My professor claims that this code:
int f()
{
int x = 5;
int &y = x;
x += ++y;

return x;
}

Can return either 11 (if y is moved into a register, incremented, x is
moved into a seperate register, then x=x+y is performed, resulting in
x=5+6=11) or 12 as we would expect (since x and y refer to the same
location the compiler should only move it into a register once
resulting in x=5+1, then x=6+6=12).


Or anything else can happen.

What a compiler might do, with or without registers,
is irrelevant. The behavior is undefined: an attempt
is made to modify an object more than once without
an intervening sequence point.

I don't have my copy of the standard handy, perhaps someone
else can quote chapter and verse.

-Mike
Oct 18 '05 #2

P: n/a
Your post gave me the correct terminology to google for. You can't
modify a variable more than once in a single statement in C or C++. I
didn't realize that was a no-no specified by the standard, but I
understand now.

Thanks.

Oct 18 '05 #3

P: n/a

Mike Wahler wrote:
I don't have my copy of the standard handy, perhaps someone
else can quote chapter and verse.


5/4 of the Standard:

<QUOTE>
Except where noted, the order of evaluation of operands of individual
operators and subexpressions of individual
expressions, and the order in which side effects take place, is
unspecified.53) Between the previous
and next sequence point a scalar object shall have its stored value
modified at most once by the evaluation
of an expression.
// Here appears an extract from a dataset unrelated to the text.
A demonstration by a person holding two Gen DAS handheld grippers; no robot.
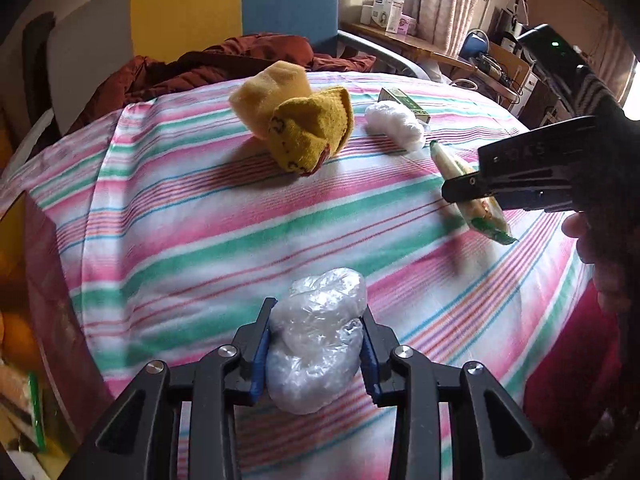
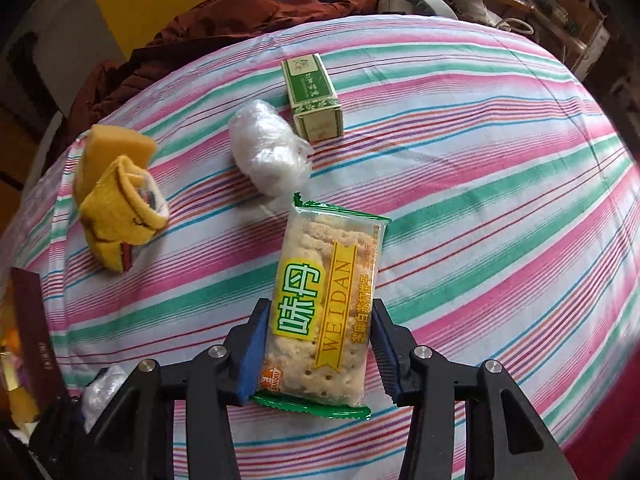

Furthermore, the prior value shall be accessed only
to determine the value to be stored.
The requirements of this paragraph shall be met for each allowable
ordering of the subexpressions of a full
expression; otherwise the behavior is undefined. [Example:
i = v[i++]; // the behavior is unspecified
i = 7, i++, i++; // i becomes 9
i = ++i + 1; // the behavior is unspecified
i = i + 1; // the value of i is incremented
-end example]
</QUOTE>
And also helpful is:
http://www.open-std.org/jtc1/sc22/wg...fects.html#351

Regards,
Sumit.

Oct 18 '05 #4

P: n/a
Cl*********@yahoo.com wrote:
My professor claims that this code:
int f()
{
int x = 5;
int &y = x;
x += ++y;

return x;
}

Can return either 11 (if y is moved into a register, incremented, x is
moved into a seperate register, then x=x+y is performed, resulting in
x=5+6=11) or 12 as we would expect (since x and y refer to the same
location the compiler should only move it into a register once
resulting in x=5+1, then x=6+6=12).

Now in order for this to be a problem (for it to ever possibly be 11),
the compiler would have to be braindead. However, does anyone know if
this actually goes against the C++ standards in any way to implement
the compiler such that f() results in 11 instead of 12? And can anyone
point out that relevant section in the standards?

I'm not looking for an explination that this could never happen in
practice (I already know this). I really have to find out if this goes
against the C++ standards, because it's the only way I can argue back
points on this issue.


Your professor is more correct than you. In fact, the behavior of the
program is undefined, i.e., anything could happen including but not limited
to returning 12 or formatting all disks and not returning at all.

You will want to read up on sequence points. The FAQ item 39.15 might be a
good start.
Best

Kai-Uwe Bux

Oct 18 '05 #5

P: n/a

Cl*********@yahoo.com wrote:
Your post gave me the correct terminology to google for. You can't
modify a variable more than once in a single statement in C or C++. I
didn't realize that was a no-no specified by the standard, but I
understand now.

You may also find this article interesting:
http://www.angelikalanger.com/Articl...ncePoints.html

Regards,
Sumit.

Oct 18 '05 #6

P: n/a
If he had simply told me it was undefined by the specification I
wouldn't have argued. He only said that it could have different
affects on different compilers, which made me very curious. =)

Oct 18 '05 #7

P: n/a
Geo

Cl*********@yahoo.com wrote:
If he had simply told me it was undefined by the specification I
wouldn't have argued. He only said that it could have different
affects on different compilers, which made me very curious. =)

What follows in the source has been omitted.